§ INSTRUCTIONS TO FOLLOW:
Search the data for the string "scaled" and extract every line where it appears.

◇ ◇ ◇ ◇ ◇

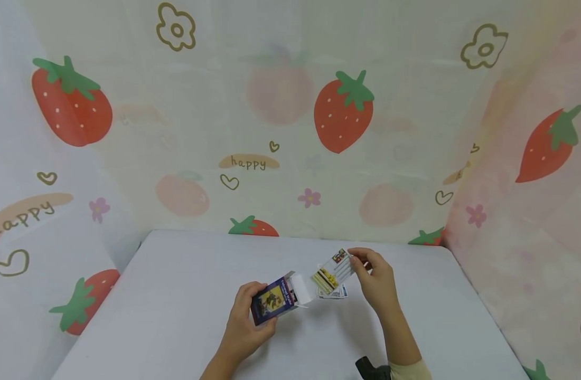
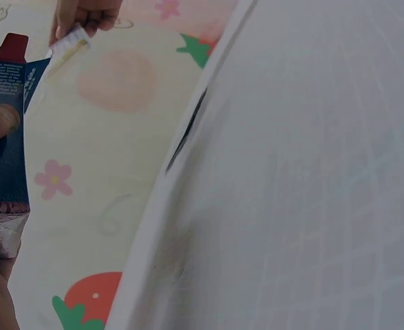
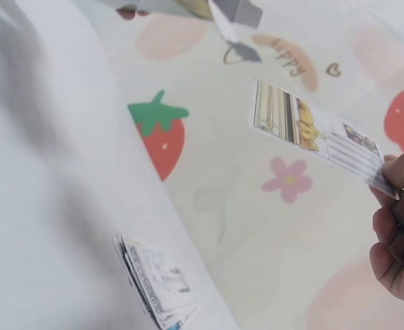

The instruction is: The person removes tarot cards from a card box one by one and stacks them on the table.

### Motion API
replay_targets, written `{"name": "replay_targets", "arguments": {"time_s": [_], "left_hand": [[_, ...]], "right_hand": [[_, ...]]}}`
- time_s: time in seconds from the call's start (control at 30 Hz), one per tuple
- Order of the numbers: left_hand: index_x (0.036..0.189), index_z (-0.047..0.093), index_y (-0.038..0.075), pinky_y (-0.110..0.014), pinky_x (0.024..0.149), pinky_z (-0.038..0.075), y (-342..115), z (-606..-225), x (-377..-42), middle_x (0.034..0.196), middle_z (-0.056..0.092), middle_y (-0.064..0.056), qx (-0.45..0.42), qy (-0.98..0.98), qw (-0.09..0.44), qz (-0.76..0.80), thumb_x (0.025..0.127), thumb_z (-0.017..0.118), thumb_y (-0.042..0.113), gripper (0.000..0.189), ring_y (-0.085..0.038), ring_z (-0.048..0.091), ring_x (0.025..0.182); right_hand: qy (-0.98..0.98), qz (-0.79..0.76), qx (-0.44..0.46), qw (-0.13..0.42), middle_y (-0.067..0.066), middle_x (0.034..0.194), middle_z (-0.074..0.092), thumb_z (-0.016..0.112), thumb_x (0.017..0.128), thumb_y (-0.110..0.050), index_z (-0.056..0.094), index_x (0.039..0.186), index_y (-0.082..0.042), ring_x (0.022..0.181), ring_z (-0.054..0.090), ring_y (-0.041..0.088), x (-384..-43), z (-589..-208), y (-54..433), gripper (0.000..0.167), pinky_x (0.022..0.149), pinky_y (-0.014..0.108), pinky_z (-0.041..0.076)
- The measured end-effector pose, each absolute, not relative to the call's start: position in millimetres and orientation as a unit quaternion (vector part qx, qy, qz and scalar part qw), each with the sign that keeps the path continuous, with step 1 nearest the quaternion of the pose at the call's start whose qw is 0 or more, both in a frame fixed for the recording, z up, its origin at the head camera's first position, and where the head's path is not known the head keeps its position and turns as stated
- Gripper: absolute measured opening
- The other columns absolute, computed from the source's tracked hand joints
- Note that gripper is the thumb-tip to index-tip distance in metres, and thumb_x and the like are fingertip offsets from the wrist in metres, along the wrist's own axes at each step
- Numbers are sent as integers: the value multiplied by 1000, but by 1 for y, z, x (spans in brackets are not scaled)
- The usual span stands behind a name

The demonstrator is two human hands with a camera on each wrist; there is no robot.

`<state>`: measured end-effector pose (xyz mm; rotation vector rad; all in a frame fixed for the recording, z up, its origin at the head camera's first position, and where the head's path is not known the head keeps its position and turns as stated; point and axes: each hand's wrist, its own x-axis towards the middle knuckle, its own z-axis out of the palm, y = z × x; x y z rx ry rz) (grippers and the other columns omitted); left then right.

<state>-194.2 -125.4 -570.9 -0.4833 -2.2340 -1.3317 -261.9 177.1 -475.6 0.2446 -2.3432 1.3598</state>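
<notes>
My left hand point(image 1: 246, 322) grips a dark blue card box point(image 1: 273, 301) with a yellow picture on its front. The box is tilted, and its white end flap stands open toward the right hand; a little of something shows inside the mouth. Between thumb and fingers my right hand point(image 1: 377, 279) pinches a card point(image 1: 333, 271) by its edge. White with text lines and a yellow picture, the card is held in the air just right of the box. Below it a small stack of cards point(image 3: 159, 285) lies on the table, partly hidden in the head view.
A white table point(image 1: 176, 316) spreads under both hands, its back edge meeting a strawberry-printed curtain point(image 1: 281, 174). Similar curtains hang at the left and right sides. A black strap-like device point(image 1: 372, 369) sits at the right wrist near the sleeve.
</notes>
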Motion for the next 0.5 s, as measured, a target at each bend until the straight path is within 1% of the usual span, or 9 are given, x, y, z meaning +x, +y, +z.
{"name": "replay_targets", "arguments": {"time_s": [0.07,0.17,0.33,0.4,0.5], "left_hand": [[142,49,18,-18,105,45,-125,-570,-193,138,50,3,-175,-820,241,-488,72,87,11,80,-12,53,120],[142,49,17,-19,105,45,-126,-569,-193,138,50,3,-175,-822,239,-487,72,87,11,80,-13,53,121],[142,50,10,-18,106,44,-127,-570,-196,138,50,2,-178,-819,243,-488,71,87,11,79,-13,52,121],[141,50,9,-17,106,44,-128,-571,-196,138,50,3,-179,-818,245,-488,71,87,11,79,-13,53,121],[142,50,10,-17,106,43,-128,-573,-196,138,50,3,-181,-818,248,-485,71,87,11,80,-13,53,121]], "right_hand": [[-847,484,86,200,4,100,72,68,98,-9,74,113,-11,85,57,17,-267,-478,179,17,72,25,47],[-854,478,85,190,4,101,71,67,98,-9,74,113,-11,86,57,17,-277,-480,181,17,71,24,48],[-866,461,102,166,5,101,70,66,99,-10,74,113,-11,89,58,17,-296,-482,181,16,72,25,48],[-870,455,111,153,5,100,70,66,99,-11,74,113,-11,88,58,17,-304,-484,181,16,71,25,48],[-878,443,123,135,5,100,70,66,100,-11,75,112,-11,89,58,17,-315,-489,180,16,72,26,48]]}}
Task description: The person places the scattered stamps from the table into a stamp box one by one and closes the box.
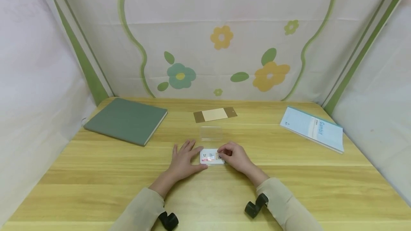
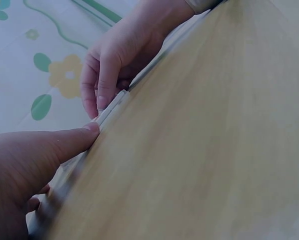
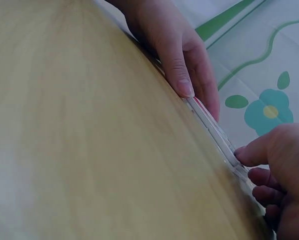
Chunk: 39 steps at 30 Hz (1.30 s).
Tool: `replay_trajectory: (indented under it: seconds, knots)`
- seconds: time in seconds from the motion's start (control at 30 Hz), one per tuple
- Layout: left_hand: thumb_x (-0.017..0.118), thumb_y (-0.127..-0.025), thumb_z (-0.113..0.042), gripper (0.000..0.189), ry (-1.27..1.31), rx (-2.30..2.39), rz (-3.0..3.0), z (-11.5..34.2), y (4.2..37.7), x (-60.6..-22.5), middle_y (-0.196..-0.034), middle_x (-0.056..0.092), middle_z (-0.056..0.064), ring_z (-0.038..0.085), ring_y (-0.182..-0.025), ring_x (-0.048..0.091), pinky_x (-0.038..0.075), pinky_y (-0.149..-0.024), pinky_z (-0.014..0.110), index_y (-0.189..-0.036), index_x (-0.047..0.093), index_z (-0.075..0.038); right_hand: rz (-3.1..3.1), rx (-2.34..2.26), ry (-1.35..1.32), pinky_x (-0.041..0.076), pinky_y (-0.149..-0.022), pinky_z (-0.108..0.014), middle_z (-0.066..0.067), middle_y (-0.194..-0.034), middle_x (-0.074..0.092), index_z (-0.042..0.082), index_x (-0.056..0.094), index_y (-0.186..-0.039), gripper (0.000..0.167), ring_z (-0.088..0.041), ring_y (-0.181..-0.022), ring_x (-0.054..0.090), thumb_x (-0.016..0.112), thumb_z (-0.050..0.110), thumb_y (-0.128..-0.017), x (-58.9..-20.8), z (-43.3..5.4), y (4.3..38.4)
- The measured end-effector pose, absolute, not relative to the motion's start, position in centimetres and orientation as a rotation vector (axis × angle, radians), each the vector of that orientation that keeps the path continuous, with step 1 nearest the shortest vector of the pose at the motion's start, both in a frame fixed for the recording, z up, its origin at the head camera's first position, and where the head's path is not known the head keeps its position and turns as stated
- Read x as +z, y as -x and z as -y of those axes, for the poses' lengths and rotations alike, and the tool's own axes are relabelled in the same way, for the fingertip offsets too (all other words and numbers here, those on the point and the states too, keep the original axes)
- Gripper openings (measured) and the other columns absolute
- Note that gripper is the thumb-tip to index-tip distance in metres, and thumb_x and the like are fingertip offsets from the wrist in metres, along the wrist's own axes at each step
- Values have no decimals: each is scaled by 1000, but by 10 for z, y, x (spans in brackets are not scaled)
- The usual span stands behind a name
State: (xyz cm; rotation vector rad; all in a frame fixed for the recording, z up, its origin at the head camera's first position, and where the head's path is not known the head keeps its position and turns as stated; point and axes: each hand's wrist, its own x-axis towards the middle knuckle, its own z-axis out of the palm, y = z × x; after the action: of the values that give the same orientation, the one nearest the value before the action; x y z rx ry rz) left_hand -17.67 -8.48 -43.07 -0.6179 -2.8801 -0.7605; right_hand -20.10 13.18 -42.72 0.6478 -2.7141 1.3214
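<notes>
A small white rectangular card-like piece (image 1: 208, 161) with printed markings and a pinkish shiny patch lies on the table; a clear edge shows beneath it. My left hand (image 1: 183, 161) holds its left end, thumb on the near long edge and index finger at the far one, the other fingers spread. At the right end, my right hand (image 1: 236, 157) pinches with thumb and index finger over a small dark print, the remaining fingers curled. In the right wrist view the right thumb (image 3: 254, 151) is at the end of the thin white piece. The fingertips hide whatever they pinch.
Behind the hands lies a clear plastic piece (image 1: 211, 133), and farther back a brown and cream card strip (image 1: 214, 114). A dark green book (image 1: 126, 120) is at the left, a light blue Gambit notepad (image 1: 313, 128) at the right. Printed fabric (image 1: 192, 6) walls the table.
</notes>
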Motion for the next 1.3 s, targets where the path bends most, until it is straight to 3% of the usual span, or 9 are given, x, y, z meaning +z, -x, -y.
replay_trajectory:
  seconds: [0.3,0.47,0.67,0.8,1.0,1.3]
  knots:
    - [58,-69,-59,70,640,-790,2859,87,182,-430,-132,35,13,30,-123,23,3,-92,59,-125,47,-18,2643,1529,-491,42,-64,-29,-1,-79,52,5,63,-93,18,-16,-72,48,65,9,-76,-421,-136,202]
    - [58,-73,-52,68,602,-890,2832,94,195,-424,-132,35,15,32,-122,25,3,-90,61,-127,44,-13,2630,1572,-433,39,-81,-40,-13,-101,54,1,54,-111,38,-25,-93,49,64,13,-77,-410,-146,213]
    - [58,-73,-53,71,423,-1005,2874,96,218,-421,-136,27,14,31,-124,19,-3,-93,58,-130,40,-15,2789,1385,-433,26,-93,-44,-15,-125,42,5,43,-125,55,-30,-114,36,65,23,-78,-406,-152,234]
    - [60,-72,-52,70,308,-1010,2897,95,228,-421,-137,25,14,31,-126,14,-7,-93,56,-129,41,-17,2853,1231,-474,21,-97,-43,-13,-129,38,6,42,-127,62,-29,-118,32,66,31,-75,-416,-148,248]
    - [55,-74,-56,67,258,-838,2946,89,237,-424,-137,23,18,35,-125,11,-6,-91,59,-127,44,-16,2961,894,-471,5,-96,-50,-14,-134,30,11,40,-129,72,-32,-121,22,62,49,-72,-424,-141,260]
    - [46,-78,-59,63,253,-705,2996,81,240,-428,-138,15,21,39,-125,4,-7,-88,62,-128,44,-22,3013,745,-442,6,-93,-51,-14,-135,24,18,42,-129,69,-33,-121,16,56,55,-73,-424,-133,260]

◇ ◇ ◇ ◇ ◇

§ ANSWER TO THIS TASK:
- Numbers are sent as integers: the value multiplied by 1000, but by 1 for y, z, x (spans in brackets are not scaled)
- Values have no decimals: each is scaled by 1000, but by 10 for z, y, x (spans in brackets are not scaled)

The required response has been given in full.